> _Try it_
Repeat the whole listing, keeping each line as it is.
───
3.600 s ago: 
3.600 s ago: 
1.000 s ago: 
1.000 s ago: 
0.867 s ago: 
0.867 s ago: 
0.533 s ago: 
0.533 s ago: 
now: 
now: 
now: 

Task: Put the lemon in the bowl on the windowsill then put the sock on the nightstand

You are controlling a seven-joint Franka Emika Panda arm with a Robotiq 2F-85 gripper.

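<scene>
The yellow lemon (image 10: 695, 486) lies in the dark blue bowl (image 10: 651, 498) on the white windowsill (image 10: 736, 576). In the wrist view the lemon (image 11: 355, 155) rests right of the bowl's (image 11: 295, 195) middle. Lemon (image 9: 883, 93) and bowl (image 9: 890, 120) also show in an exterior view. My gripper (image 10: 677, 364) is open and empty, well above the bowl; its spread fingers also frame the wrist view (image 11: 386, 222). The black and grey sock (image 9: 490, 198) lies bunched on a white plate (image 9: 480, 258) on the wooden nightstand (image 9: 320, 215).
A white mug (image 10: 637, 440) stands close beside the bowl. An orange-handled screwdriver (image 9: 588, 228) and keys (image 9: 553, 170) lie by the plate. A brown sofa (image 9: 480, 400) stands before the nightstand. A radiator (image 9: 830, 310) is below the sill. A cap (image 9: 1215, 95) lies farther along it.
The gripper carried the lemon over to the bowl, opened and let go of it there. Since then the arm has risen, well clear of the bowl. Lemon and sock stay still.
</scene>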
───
> _Response to this task_
3.600 s ago: 
3.600 s ago: 
1.000 s ago: 
1.000 s ago: 
0.867 s ago: 
0.867 s ago: 
0.533 s ago: 
0.533 s ago: 
now: 
now: 
now: 

Task: Put the lemon in the bowl on the windowsill then put the sock on the nightstand

You are controlling a seven-joint Franka Emika Panda arm with a Robotiq 2F-85 gripper.

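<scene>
The yellow lemon (image 10: 695, 486) lies in the dark blue bowl (image 10: 651, 498) on the white windowsill (image 10: 736, 576). In the wrist view the lemon (image 11: 355, 155) rests right of the bowl's (image 11: 295, 195) middle. Lemon (image 9: 883, 93) and bowl (image 9: 890, 120) also show in an exterior view. My gripper (image 10: 677, 364) is open and empty, well above the bowl; its spread fingers also frame the wrist view (image 11: 386, 222). The black and grey sock (image 9: 490, 198) lies bunched on a white plate (image 9: 480, 258) on the wooden nightstand (image 9: 320, 215).
A white mug (image 10: 637, 440) stands close beside the bowl. An orange-handled screwdriver (image 9: 588, 228) and keys (image 9: 553, 170) lie by the plate. A brown sofa (image 9: 480, 400) stands before the nightstand. A radiator (image 9: 830, 310) is below the sill. A cap (image 9: 1215, 95) lies farther along it.
The gripper carried the lemon over to the bowl, opened and let go of it there. Since then the arm has risen, well clear of the bowl. Lemon and sock stay still.
</scene>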

The exercise requires no further work.